> _Problem to work on_: The expected output is the complete listing, copied word for word.

> _Source material_:
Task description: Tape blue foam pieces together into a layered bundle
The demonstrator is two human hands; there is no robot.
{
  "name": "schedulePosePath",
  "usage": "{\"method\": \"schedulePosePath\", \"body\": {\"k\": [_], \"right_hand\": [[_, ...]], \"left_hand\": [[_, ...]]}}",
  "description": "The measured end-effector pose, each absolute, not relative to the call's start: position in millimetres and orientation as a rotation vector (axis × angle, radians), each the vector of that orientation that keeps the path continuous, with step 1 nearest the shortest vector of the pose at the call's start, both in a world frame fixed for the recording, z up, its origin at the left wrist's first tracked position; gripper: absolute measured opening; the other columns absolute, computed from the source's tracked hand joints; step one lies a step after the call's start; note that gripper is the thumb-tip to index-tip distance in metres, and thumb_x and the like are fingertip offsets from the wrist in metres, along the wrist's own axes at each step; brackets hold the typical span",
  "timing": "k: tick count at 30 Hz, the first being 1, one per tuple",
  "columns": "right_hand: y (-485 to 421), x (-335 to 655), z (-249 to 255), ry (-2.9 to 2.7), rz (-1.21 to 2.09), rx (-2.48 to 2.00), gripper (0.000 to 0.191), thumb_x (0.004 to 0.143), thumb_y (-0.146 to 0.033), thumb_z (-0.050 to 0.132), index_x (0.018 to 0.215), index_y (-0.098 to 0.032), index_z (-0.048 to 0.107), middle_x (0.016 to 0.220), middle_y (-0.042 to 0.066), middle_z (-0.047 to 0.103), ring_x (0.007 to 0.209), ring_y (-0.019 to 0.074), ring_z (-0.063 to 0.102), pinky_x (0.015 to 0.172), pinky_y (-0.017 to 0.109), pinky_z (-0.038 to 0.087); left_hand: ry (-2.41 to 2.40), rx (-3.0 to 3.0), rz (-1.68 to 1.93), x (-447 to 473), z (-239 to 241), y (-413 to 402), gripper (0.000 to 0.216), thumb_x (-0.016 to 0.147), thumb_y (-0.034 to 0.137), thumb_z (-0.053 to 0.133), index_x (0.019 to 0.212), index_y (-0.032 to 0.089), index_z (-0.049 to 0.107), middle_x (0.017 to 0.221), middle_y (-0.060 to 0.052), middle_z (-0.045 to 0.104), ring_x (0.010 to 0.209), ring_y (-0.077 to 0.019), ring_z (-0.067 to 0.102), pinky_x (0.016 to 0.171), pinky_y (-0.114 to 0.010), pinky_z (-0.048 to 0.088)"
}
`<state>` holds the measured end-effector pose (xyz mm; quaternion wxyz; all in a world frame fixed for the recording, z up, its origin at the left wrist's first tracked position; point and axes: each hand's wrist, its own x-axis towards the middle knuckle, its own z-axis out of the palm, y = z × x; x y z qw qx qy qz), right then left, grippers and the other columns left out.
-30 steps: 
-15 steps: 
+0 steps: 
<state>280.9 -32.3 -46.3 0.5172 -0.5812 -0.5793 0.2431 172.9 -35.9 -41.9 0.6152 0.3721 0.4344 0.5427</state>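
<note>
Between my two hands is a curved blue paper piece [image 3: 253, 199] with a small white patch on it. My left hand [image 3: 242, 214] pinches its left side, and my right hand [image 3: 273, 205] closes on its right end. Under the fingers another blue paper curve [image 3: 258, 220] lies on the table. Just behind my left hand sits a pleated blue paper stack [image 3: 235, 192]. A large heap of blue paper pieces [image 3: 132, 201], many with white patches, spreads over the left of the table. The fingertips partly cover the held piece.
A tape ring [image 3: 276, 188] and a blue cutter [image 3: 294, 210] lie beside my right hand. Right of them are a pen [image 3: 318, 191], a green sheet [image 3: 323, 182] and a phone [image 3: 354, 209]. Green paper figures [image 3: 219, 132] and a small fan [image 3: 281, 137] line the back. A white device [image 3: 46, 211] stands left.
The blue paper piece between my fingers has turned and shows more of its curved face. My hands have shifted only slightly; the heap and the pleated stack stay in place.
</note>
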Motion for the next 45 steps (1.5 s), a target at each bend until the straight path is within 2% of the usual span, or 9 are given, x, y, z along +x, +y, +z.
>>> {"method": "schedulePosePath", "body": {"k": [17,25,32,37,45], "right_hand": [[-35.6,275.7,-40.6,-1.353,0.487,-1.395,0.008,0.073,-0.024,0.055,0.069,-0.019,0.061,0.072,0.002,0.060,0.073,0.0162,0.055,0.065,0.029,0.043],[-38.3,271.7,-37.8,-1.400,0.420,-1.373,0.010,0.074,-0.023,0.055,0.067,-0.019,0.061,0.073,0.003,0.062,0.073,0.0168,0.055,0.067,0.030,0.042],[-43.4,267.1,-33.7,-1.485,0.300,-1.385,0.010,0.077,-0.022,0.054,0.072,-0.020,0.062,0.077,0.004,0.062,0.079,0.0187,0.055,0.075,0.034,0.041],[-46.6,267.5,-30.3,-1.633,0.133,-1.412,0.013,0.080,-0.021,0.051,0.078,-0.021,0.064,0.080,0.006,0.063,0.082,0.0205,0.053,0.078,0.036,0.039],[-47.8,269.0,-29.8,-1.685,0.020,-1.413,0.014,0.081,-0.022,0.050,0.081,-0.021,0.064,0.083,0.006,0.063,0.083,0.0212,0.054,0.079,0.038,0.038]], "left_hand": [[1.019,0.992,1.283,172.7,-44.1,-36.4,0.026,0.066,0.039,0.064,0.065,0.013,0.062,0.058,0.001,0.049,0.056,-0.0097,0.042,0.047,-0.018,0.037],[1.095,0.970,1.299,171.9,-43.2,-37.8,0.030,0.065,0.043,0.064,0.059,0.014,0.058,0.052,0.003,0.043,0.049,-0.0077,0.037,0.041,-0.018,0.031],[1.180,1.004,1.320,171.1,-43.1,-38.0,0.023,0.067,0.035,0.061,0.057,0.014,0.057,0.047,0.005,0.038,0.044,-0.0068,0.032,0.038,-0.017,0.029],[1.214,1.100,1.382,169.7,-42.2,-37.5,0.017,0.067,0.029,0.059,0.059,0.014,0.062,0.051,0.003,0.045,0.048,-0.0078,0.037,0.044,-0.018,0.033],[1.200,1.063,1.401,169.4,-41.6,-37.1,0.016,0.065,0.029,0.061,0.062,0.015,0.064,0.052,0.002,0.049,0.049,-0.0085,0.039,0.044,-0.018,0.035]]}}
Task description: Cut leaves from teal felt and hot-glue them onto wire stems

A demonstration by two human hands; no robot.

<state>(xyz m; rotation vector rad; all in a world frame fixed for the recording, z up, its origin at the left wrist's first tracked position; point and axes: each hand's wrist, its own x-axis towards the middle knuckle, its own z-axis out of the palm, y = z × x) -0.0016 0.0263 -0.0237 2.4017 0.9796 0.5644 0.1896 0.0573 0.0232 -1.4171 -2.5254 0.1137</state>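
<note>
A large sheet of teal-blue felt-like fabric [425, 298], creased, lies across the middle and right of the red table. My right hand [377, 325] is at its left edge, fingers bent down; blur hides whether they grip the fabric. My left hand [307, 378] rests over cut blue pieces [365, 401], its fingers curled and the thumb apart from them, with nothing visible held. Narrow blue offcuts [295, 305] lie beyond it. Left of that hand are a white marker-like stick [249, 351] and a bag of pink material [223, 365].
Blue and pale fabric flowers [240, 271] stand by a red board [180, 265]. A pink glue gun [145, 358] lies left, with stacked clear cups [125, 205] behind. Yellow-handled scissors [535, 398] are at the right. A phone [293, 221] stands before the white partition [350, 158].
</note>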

> _Answer to this exercise_:
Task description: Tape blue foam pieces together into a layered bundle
The demonstrator is two human hands; there is no robot.
{
  "name": "schedulePosePath",
  "usage": "{\"method\": \"schedulePosePath\", \"body\": {\"k\": [_], \"right_hand\": [[_, ...]], \"left_hand\": [[_, ...]]}}",
  "description": "The measured end-effector pose, each absolute, not relative to the call's start: position in millimetres and orientation as a rotation vector (axis × angle, radians), each the vector of that orientation that keeps the path continuous, with step 1 nearest the shortest vector of the pose at the call's start, both in a world frame fixed for the recording, z up, its origin at the left wrist's first tracked position; gripper: absolute measured opening; the other columns absolute, computed from the source's tracked hand joints; step one lies a step after the call's start; note that gripper is the thumb-tip to index-tip distance in metres, and thumb_x and the like are fingertip offsets from the wrist in metres, along the wrist's own axes at each step; brackets hold the typical span",
  "timing": "k: tick count at 30 Hz, the first being 1, one per tuple",
  "columns": "right_hand: y (-485 to 421), x (-335 to 655), z (-249 to 255), ry (-2.9 to 2.7), rz (-1.21 to 2.09), rx (-2.48 to 2.00), gripper (0.000 to 0.191), thumb_x (0.004 to 0.143), thumb_y (-0.146 to 0.033), thumb_z (-0.050 to 0.132), index_x (0.018 to 0.215), index_y (-0.098 to 0.032), index_z (-0.048 to 0.107), middle_x (0.016 to 0.220), middle_y (-0.042 to 0.066), middle_z (-0.047 to 0.103), ring_x (0.007 to 0.209), ring_y (-0.019 to 0.074), ring_z (-0.063 to 0.102), pinky_x (0.015 to 0.172), pinky_y (-0.017 to 0.109), pinky_z (-0.038 to 0.087); left_hand: ry (-2.41 to 2.40), rx (-3.0 to 3.0), rz (-1.68 to 1.93), x (-447 to 473), z (-239 to 241), y (-413 to 402), gripper (0.000 to 0.216), thumb_x (-0.016 to 0.147), thumb_y (-0.034 to 0.137), thumb_z (-0.053 to 0.133), index_x (0.019 to 0.212), index_y (-0.032 to 0.089), index_z (-0.049 to 0.107), middle_x (0.017 to 0.221), middle_y (-0.060 to 0.052), middle_z (-0.045 to 0.104), ring_x (0.010 to 0.209), ring_y (-0.077 to 0.019), ring_z (-0.067 to 0.102), pinky_x (0.016 to 0.171), pinky_y (-0.114 to 0.010), pinky_z (-0.048 to 0.088)"
}
`<state>` holds the measured end-effector pose (xyz mm; quaternion wxyz; all in a world frame fixed for the recording, z up, its origin at the left wrist's first tracked position; point and axes: each hand's wrist, its own x-axis towards the middle knuckle, its own z-axis out of the palm, y = z × x; x y z qw qx qy qz), right then left, grippers and the other columns left out.
-30 steps: 
-15 steps: 
+0 steps: 
<state>280.9 -32.3 -46.3 0.5172 -0.5812 -0.5793 0.2431 172.9 -35.9 -41.9 0.6152 0.3721 0.4344 0.5427</state>
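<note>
Between my two hands is a curved blue paper piece [image 3: 253, 199] with a small white patch on it. My left hand [image 3: 242, 214] pinches its left side, and my right hand [image 3: 273, 205] closes on its right end. Under the fingers another blue paper curve [image 3: 258, 220] lies on the table. Just behind my left hand sits a pleated blue paper stack [image 3: 235, 192]. A large heap of blue paper pieces [image 3: 132, 201], many with white patches, spreads over the left of the table. The fingertips partly cover the held piece.
A tape ring [image 3: 276, 188] and a blue cutter [image 3: 294, 210] lie beside my right hand. Right of them are a pen [image 3: 318, 191], a green sheet [image 3: 323, 182] and a phone [image 3: 354, 209]. Green paper figures [image 3: 219, 132] and a small fan [image 3: 281, 137] line the back. A white device [image 3: 46, 211] stands left.
The blue paper piece between my fingers has turned and shows more of its curved face. My hands have shifted only slightly; the heap and the pleated stack stay in place.
</note>
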Motion for the next 45 steps (1.5 s), a target at each bend until the straight path is within 2% of the usual span, or 9 are given, x, y, z along +x, +y, +z.
>>> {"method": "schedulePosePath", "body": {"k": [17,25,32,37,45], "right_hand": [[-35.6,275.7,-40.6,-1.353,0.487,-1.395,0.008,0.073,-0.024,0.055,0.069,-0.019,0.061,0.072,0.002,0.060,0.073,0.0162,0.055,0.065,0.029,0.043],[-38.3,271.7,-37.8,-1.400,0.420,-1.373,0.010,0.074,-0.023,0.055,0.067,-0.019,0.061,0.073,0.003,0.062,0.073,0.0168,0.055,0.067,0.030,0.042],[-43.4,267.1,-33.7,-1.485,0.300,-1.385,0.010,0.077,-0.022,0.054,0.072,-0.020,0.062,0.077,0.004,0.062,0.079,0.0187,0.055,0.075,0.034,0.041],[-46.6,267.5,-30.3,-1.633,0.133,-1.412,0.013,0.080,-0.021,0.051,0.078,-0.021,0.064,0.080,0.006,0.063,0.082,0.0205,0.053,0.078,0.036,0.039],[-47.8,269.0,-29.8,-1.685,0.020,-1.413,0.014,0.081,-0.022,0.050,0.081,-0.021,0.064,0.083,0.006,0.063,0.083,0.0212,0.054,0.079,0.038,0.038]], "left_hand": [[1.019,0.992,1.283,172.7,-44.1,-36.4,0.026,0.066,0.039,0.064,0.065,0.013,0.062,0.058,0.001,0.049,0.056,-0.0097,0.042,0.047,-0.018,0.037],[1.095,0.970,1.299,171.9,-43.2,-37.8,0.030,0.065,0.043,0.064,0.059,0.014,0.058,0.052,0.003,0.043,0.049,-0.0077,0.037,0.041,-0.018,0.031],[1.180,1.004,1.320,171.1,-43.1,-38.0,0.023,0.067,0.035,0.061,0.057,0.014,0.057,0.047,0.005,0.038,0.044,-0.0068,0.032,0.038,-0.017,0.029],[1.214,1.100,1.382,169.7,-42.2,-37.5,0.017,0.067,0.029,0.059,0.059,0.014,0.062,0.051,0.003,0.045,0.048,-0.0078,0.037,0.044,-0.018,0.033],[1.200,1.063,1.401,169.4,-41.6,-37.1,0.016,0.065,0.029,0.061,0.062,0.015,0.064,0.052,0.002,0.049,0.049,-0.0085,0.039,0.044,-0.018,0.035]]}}
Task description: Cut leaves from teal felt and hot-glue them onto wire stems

A demonstration by two human hands; no robot.

<state>(xyz m; rotation vector rad; all in a world frame fixed for the recording, z up, its origin at the left wrist's first tracked position; point and axes: each hand's wrist, its own x-axis towards the middle knuckle, its own z-axis out of the palm, y = z × x) -0.0016 0.0263 -0.0237 2.4017 0.9796 0.5644 0.1896 0.0573 0.0232 -1.4171 -2.5254 0.1137</state>
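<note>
A large sheet of teal-blue felt-like fabric [425, 298], creased, lies across the middle and right of the red table. My right hand [377, 325] is at its left edge, fingers bent down; blur hides whether they grip the fabric. My left hand [307, 378] rests over cut blue pieces [365, 401], its fingers curled and the thumb apart from them, with nothing visible held. Narrow blue offcuts [295, 305] lie beyond it. Left of that hand are a white marker-like stick [249, 351] and a bag of pink material [223, 365].
Blue and pale fabric flowers [240, 271] stand by a red board [180, 265]. A pink glue gun [145, 358] lies left, with stacked clear cups [125, 205] behind. Yellow-handled scissors [535, 398] are at the right. A phone [293, 221] stands before the white partition [350, 158].
</note>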

This exercise requires no additional output.